• _ABOUT THIS EXERCISE_: Return the listing below verbatim. Pictures do not belong in the copy.

• _COLLECTED MATERIAL_:
◆ ◆ ◆ ◆ ◆
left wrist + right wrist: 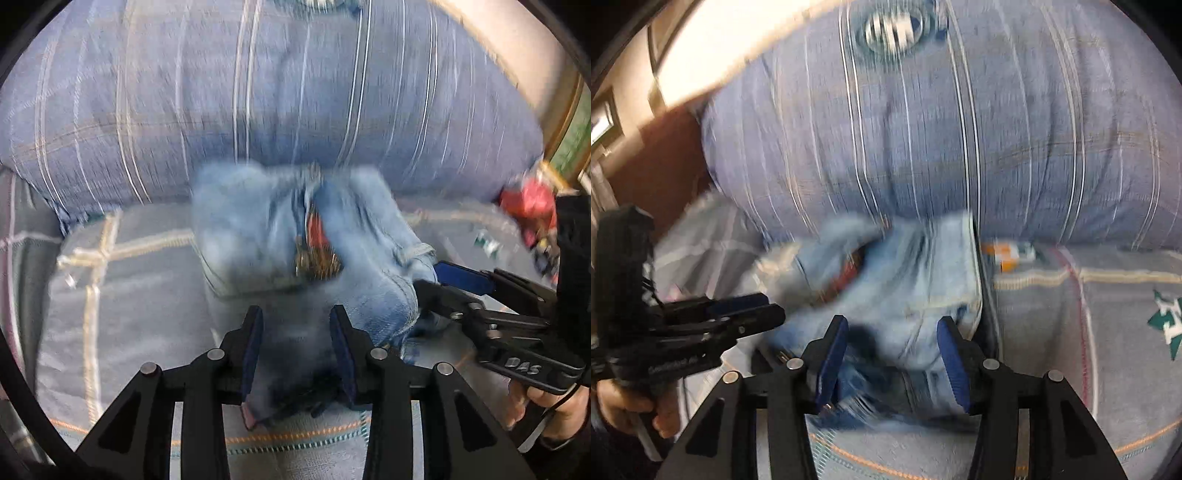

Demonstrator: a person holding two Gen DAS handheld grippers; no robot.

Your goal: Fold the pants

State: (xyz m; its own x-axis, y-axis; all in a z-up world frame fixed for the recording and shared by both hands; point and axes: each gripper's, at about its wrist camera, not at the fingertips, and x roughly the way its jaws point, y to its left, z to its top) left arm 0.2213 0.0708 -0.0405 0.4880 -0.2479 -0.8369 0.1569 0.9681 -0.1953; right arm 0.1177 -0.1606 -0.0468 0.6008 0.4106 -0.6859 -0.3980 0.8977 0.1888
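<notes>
Light blue jeans (258,240) lie bunched and partly folded on the bed against a big pillow; they also show in the right wrist view (916,280). Both frames are motion-blurred. My left gripper (297,332) is open, its fingers straddling the near edge of the jeans. My right gripper (892,354) is open too, over the near part of the jeans. The right gripper appears at the right of the left wrist view (443,278), beside the jeans. The left gripper appears at the left of the right wrist view (764,310).
A large blue striped pillow (258,92) stands behind the jeans. A grey-blue bedspread (129,295) with stitched lines covers the bed. Red items (528,206) lie at the far right. A small orange and white object (1008,254) lies right of the jeans.
</notes>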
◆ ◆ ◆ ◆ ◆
• _EXPECTED ANSWER_:
left wrist + right wrist: 

Demonstrator: a person holding two Gen DAS handheld grippers; no robot.

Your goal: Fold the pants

State: (xyz m; its own x-axis, y-axis; all in a z-up world frame fixed for the recording and shared by both hands; point and axes: each gripper's, at about its wrist camera, not at the fingertips, and x roughly the way its jaws point, y to its left, z to its top) left arm 0.2213 0.0708 -0.0405 0.4880 -0.2479 -0.8369 0.1569 0.9681 -0.1953; right arm 0.1177 -0.1606 -0.0468 0.6008 0.4106 -0.6859 -0.3980 0.8977 0.1888
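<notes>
Light blue jeans (258,240) lie bunched and partly folded on the bed against a big pillow; they also show in the right wrist view (916,280). Both frames are motion-blurred. My left gripper (297,332) is open, its fingers straddling the near edge of the jeans. My right gripper (892,354) is open too, over the near part of the jeans. The right gripper appears at the right of the left wrist view (443,278), beside the jeans. The left gripper appears at the left of the right wrist view (764,310).
A large blue striped pillow (258,92) stands behind the jeans. A grey-blue bedspread (129,295) with stitched lines covers the bed. Red items (528,206) lie at the far right. A small orange and white object (1008,254) lies right of the jeans.
</notes>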

The required output is now complete.